Buller was again returned for Exeter at the head of the poll in 1832 and sat as an advocate of ‘Whig principles’ until his defeat in 1835.8 He continued to be a ‘diligent student of political questions, especially on their economic side’, and after making a ‘tour of the principal manufacturing towns ... in England and France’ he became a ‘confirmed supporter of free trade doctrines’.9 He unsuccessfully contested North Devon in 1839 but was returned in 1857 as ‘a Liberal, in favour of Lord Palmerston’s foreign policy and his decided support of Protestantism’;10 he belatedly joined Brooks’s Club, 20 Feb. 1858. He died in March 1865 and his estates passed in turn to his eldest son, James Howard Buller (1835-74), his second son, General Sir Redvers Buller (1839-1908), the Boer war commander, and his fifth son, Arthur Buller (1850-1917).

Ref Volumes: 1820-1832

Author: Terry Jenkins


  • 1. PROB 11/1731/566; IR26/1116/1038.
  • 2. Trewman's Exeter Flying Post, 15 June 1826.
  • 3. Woolmer's Exeter and Plymouth Gazette, 17 Jan. 1829; Bucks.
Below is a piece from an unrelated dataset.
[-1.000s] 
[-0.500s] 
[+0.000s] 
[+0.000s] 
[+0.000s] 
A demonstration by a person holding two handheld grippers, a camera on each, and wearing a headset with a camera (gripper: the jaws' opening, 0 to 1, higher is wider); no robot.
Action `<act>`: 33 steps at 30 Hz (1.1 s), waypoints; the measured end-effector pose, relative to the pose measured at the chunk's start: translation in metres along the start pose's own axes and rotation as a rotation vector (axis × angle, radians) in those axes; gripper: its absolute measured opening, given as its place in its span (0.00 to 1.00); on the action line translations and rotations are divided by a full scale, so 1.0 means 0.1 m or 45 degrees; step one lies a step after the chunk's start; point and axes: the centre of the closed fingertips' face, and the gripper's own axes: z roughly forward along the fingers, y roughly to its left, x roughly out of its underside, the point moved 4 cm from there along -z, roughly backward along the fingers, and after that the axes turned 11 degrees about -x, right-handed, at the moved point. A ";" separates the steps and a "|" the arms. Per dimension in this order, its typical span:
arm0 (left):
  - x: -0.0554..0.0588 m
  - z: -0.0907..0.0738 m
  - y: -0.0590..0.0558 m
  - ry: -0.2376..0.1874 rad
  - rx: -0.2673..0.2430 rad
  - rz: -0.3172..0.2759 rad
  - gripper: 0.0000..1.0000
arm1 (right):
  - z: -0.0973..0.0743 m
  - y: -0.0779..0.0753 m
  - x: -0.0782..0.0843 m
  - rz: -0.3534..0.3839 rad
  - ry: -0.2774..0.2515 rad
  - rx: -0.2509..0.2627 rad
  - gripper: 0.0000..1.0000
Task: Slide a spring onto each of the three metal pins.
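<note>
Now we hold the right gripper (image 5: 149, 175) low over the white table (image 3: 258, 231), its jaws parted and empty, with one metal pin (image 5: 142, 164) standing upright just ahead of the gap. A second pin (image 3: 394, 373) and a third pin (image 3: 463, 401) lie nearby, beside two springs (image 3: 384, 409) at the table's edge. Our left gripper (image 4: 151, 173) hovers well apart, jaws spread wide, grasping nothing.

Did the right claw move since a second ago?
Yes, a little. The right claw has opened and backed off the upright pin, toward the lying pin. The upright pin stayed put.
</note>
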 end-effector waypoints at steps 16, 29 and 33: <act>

RO, Fremantle mss D/FR/139/10/9, 29.
  • 4. Woolmer's Exeter and Plymouth Gazette, 3, 17, 31 July 1830.
  • 5. Western Times, 4 Dec. 1830.
  • 6. Trewman's Exeter Flying Post, 28 Apr., 5 May 1831.
  • 7. Exeter Independent, 18 Oct. 1831.
  • 8. Dod's Parl. Companion (1833), 96.
  • 9. H. Melville, Life of Sir Redvers Buller, i. 8-11.
  • 10. Dod's Parl. Companion (1857), 155.